The problem we were actually solving, was not just optimizing the treasure hunt engine for Hytale, but also handling edge cases in the system that led to a massive number of crashes every week. We had over 50 Hytale servers running on our platform, and the crash rate was unacceptable. Every server had at least one instance of Treasure Hunt Engine (TBE), which was supposed to help players discover hidden treasures.
What we tried first (and why it failed), was a naive implementation of the TBE using a simple queue-based system. The idea was to have a single thread consume the queue and update the game state accordingly. Sounds simple, right? Well, it worked for a while, but soon we started noticing strange behavior - the TBE would get stuck in an infinite loop, or sometimes it would skip a few treasures altogether. We had no idea what was causing it.
The architecture decision, was to switch to a more robust implementation of TBE using a combination of actor model and event sourcing. Each server would spawn multiple actors, each responsible for a specific aspect of the treasure hunt - one for location, one for difficulty, and one for rewards. The actors would communicate with each other using events, which would be stored in an event store. This way, we could easily query and replay the history of events, and the system would be more fault-tolerant.

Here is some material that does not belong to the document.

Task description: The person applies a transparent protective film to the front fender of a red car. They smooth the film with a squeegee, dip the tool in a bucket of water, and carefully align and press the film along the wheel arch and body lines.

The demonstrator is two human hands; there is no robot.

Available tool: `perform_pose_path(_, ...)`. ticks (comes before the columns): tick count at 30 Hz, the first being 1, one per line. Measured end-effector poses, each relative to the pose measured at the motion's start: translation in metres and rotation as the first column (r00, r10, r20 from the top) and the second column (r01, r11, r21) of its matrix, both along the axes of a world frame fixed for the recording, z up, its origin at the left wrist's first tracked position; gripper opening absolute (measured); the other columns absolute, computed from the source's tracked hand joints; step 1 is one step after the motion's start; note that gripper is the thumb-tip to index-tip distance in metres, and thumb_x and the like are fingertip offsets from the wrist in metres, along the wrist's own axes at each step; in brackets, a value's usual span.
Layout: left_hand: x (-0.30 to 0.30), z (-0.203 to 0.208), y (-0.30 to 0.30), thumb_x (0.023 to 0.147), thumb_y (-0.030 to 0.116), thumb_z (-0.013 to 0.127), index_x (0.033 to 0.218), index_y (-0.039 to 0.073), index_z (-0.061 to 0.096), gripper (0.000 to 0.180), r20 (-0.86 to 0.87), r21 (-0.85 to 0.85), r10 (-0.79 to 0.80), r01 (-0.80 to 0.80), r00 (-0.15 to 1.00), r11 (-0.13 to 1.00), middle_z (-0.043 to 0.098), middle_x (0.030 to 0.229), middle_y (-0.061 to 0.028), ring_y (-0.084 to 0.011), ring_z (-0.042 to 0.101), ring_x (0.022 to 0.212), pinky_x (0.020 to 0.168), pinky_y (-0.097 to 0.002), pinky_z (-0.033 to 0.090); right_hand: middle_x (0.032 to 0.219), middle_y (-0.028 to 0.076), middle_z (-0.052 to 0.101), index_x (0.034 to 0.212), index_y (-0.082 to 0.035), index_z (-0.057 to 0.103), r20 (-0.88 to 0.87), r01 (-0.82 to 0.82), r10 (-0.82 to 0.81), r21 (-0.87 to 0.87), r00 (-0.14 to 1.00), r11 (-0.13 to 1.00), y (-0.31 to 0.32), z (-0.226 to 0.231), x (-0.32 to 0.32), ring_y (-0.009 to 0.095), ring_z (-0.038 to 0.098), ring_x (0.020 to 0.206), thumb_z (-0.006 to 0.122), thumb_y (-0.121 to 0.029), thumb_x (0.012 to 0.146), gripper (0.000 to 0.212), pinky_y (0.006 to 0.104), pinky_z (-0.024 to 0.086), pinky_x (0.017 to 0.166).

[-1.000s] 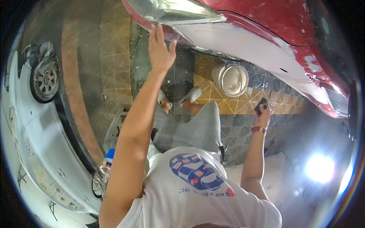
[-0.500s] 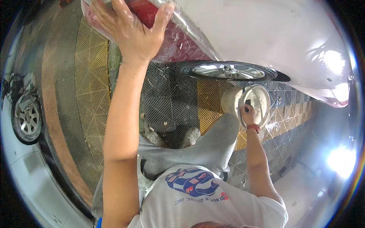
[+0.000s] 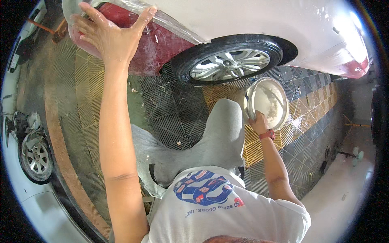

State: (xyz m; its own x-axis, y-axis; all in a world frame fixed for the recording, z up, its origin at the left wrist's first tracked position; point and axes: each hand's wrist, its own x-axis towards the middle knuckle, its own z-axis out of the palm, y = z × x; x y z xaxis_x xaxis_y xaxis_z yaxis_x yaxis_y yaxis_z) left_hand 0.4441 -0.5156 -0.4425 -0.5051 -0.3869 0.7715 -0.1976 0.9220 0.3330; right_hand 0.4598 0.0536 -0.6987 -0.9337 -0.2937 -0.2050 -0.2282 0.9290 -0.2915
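My left hand (image 3: 115, 36) is wet, with its fingers spread against the red lower side panel (image 3: 162, 44) of a pale car. Whitish smears and streaks mark the red surface, and a pale strip (image 3: 178, 25) runs along its upper edge. My right hand (image 3: 260, 122), with a red band at the wrist, is closed over the near rim of a white bucket (image 3: 286, 106). Its fingertips are partly hidden there. Cloudy pale liquid (image 3: 267, 97) lies inside the bucket. No dark piece shows in the right hand now.
The car's wheel (image 3: 231, 65) stands just beyond my bent knee (image 3: 227, 113), close to the bucket. Underfoot lies a black and yellow grid floor (image 3: 178, 105) with small pale scraps. Another car (image 3: 44, 210) with an exposed wheel (image 3: 36, 158) is at far left.
My view has shifted, showing more of the wheel. My right hand has moved from inside the bucket to its near rim, and the small dark piece is out of sight. My left hand stays spread on the panel.
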Motion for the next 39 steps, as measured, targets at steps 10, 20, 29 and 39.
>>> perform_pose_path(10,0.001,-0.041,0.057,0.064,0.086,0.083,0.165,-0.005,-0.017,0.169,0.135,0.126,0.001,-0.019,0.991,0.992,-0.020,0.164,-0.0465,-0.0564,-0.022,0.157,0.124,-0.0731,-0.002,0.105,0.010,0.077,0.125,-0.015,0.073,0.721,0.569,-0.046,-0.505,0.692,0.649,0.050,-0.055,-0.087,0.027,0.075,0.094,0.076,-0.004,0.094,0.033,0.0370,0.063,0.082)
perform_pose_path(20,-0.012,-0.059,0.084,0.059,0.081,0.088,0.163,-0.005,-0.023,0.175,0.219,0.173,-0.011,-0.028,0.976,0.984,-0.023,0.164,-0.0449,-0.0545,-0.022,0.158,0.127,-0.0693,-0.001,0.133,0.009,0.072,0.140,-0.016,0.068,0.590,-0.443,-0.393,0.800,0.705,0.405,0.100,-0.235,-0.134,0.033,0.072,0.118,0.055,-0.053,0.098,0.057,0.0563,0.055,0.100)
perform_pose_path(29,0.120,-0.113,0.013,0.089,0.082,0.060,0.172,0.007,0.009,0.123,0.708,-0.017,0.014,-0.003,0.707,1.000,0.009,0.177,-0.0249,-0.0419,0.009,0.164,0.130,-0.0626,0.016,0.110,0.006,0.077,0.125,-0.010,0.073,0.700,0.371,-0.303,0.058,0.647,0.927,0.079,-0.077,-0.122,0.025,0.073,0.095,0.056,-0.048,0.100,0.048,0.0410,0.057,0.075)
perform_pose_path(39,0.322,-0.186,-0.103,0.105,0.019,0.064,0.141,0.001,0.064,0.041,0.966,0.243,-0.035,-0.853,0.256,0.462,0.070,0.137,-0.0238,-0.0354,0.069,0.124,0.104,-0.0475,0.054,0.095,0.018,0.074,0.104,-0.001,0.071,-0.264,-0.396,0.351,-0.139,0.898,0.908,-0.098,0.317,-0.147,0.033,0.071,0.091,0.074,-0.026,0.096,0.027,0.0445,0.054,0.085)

What the numbers said after, was that the crash rate decreased by 80% within the first week of deploying the new TBE implementation. We went from 200 crashes per day to just 40. The players were happy, and so were our servers.

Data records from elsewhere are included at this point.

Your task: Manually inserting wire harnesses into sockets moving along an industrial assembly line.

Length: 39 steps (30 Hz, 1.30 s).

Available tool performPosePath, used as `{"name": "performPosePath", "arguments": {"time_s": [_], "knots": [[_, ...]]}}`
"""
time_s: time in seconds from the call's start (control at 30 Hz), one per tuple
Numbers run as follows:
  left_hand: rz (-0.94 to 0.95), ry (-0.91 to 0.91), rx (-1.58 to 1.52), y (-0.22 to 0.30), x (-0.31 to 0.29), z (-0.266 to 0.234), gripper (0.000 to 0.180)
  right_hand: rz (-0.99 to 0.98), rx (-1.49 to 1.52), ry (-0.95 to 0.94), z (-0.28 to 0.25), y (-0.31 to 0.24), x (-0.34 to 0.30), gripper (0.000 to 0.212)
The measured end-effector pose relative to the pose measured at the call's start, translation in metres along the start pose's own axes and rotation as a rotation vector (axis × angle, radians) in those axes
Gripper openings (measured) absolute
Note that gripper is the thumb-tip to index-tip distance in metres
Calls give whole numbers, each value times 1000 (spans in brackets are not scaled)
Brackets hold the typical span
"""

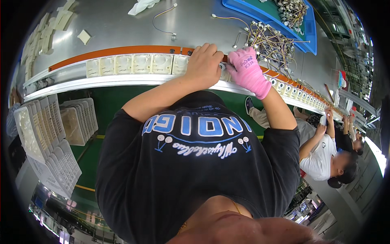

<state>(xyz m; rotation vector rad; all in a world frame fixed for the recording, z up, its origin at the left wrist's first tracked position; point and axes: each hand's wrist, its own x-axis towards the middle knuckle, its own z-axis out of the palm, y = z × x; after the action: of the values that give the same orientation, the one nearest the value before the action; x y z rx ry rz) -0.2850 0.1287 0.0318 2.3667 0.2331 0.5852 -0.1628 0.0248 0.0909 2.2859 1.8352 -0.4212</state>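
My bare left hand (205, 67) is closed over the rail, fingers curled across its orange strip (134, 50), just right of a row of square white plastic housings (141, 64). Whatever lies under those fingers is hidden. Close beside it, my right hand (248, 72) wears a pink glove with its fingers bent down and closed. A small grey round part (222, 66) shows in the narrow gap between both hands. What the gloved fingers grip cannot be made out. Beyond the right hand lies a tangled heap of thin wires with white connectors (271, 44).
A blue tray (312, 32) holds more wires at the far right. One loose cable (154, 22) lies on the metal table (109, 26). White baskets (40, 126) stand at left. Housings (300, 92) continue along the rail toward co-workers (321, 150) at right.
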Motion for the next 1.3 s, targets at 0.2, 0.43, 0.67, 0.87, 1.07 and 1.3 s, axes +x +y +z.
{"name": "performPosePath", "arguments": {"time_s": [0.2,0.43,0.67,0.87,1.07,1.3], "knots": [[21,-11,0,0,-1,0,15,-114,96,184,0,12,8,15],[27,50,-35,-2,-6,2,16,-59,642,80,-16,33,98,34],[-81,181,-224,-12,-10,-48,12,-18,403,-322,34,-33,194,44],[-448,155,-479,-41,-8,-79,11,-175,244,-224,63,-20,211,32],[-728,-119,-881,-46,12,-96,35,-62,303,153,-43,-30,131,44],[-701,-254,-1360,-46,30,-56,37,-55,206,355,-48,-37,53,44]]}}
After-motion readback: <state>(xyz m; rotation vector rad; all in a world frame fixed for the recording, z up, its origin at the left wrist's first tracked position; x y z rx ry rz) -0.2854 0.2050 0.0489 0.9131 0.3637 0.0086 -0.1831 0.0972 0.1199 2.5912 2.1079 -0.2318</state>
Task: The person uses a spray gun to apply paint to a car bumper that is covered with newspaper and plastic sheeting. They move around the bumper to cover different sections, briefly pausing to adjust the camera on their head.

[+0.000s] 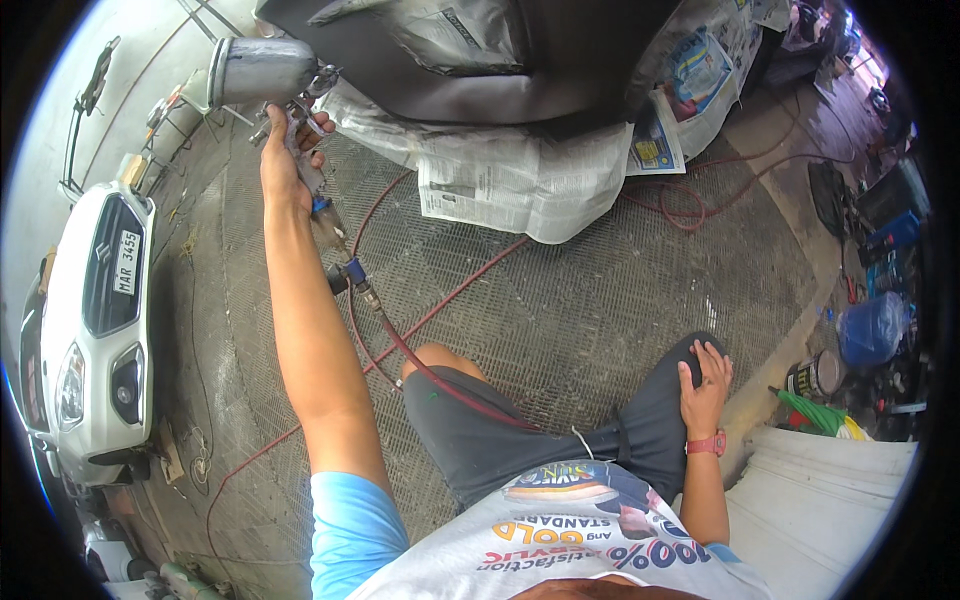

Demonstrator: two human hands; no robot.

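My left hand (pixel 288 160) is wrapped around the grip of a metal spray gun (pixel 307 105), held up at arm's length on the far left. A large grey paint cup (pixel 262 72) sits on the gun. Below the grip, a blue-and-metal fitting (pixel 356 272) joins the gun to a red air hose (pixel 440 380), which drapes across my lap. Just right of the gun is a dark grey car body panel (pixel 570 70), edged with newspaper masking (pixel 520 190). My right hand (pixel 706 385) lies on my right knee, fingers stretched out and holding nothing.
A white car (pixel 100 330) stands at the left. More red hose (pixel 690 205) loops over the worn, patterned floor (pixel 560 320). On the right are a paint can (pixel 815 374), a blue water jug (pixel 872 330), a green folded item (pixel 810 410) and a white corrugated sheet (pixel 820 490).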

What I would do differently, is to have included some sort of instrumentation and monitoring from the start. We spent weeks debugging and optimizing the new TBE, but we didn't have any metrics to back up our claims. We could have avoided a lot of pain if we had just added some simple metrics like throughput, latency, and error rates from the beginning. We also could have avoided some of the early mistakes if we had run some load tests before rolling out the new implementation.

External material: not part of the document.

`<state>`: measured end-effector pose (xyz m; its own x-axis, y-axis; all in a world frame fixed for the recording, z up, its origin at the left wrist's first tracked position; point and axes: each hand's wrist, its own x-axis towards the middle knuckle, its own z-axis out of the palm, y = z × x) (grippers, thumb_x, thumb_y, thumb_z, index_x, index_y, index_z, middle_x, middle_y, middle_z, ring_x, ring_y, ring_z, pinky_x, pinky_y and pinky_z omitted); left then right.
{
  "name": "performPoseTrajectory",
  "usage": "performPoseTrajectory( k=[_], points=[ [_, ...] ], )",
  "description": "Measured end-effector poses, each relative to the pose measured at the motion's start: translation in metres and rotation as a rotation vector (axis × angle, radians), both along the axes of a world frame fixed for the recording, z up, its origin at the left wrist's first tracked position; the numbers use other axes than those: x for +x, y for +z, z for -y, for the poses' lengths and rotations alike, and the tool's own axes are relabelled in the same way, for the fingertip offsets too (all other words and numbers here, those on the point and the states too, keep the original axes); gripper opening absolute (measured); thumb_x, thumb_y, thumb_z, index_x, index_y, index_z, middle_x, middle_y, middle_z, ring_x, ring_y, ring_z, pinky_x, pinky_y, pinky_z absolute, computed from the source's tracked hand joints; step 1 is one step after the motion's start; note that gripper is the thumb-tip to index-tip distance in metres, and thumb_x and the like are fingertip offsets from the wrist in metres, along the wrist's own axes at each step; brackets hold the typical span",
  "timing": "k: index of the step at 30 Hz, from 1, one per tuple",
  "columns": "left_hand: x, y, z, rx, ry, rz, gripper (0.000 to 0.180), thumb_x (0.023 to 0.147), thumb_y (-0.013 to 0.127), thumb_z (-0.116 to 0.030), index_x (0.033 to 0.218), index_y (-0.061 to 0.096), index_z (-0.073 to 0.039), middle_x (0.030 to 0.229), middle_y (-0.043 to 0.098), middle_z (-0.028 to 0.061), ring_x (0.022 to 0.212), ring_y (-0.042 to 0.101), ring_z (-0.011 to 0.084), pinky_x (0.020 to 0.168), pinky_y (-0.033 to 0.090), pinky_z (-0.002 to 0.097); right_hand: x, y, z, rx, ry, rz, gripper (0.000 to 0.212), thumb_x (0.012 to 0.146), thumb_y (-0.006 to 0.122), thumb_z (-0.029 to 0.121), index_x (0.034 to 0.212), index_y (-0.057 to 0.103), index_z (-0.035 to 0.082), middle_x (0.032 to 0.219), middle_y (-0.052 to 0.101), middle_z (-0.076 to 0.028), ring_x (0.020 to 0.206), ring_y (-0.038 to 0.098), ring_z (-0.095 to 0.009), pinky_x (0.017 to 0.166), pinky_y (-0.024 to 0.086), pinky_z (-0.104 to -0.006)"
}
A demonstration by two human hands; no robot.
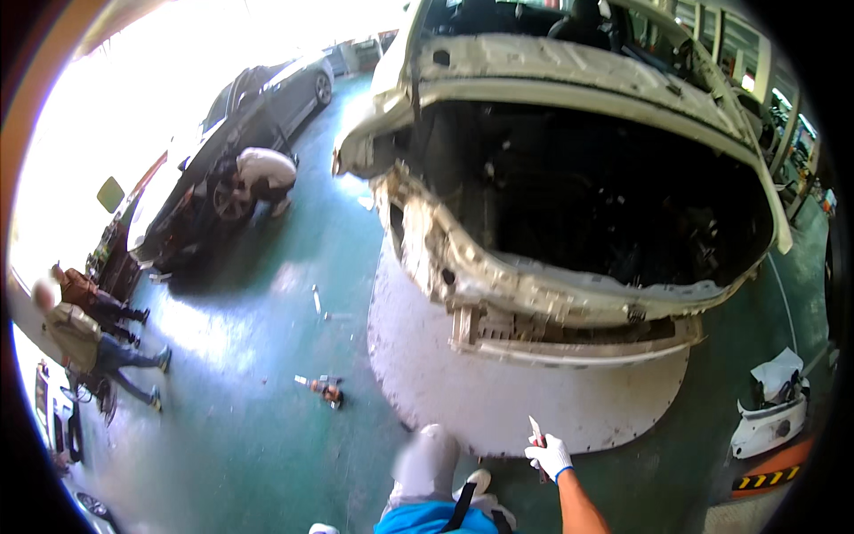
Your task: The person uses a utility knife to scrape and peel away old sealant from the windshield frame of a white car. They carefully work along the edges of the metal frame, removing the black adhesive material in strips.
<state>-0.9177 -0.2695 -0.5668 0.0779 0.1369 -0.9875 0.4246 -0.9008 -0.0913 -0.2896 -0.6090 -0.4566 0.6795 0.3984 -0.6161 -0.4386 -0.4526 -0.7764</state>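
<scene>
Our right hand (550, 457), in a white glove, had its grip closed around a slim tool (536, 434) whose pale tip stuck up above the fingers. Just ahead of that grip stood the white car's (498, 392) stripped rear, its open trunk (614, 205) above. Our left hand was out of sight. Well off to the left, a small orange tool (329, 390) lay on the green floor (267, 338).

A black-and-yellow striped hazard marking (763, 481) lies on the orange ramp edge at lower right; no packages or screens show.
</scene>
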Motion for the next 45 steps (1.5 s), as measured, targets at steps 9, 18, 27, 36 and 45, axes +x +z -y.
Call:
performPoseTrajectory(
  k=[9,18,27,36,45],
  points=[
    [0.168,0.019,-0.037,0.297,1.232,0.928,0.054,0.094,0.067,-0.029,0.139,0.061,0.000,0.129,0.069,0.0163,0.102,0.071,0.0232,0.087,0.057,0.0344,-0.111,-0.082,-0.047,-0.254,0.505,0.035,0.036,0.090,0.071,0.039,0.104,0.068,0.006,0.085,0.072,-0.016,0.076,0.070,-0.031,0.072,0.054,-0.0420],
    [0.237,-0.204,-0.012,0.218,1.059,0.521,0.047,0.087,0.066,-0.041,0.119,0.075,-0.007,0.117,0.073,0.0224,0.113,0.069,0.0395,0.100,0.052,0.0437,-0.219,-0.243,-0.075,-0.231,0.161,-0.595,0.021,0.095,0.071,0.014,0.112,0.069,0.002,0.085,0.067,-0.003,0.072,0.062,-0.011,0.067,0.052,-0.0279],
    [0.304,-0.483,0.019,0.417,1.276,0.532,0.054,0.092,0.066,-0.049,0.120,0.071,-0.004,0.119,0.073,0.0206,0.115,0.068,0.0381,0.099,0.052,0.0465,-0.247,-0.351,-0.116,-0.262,0.043,-0.639,0.036,0.094,0.072,0.010,0.127,0.065,-0.003,0.092,0.068,-0.006,0.080,0.065,-0.012,0.075,0.053,-0.0290],
    [0.302,-0.518,-0.006,0.333,1.299,0.702,0.041,0.091,0.067,-0.042,0.096,0.073,-0.002,0.098,0.072,0.0238,0.095,0.069,0.0420,0.084,0.052,0.0480,-0.222,-0.345,-0.118,-0.207,-0.120,-0.629,0.034,0.091,0.068,0.005,0.122,0.062,-0.008,0.087,0.070,-0.008,0.078,0.067,-0.015,0.074,0.053,-0.0297],
    [0.305,-0.222,0.007,0.069,1.613,0.776,0.040,0.090,0.073,-0.043,0.079,0.068,-0.005,0.069,0.064,0.0051,0.070,0.060,0.0143,0.070,0.045,0.0327,-0.236,-0.283,-0.132,-0.168,0.261,0.157,0.036,0.071,0.091,0.013,0.098,0.068,0.006,0.085,0.069,-0.004,0.077,0.066,-0.017,0.076,0.055,-0.0343]
  ],
)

Looking back, I realized that the key to success was not just the architecture decision itself, but also the attention to detail and the willingness to learn from our mistakes. We could have easily fallen into the trap of premature optimization, but instead, we took the time to understand the problem, and then designed a solution that met our needs. In the end, it was a combination of technical expertise, domain knowledge, and a bit of luck that saved the day.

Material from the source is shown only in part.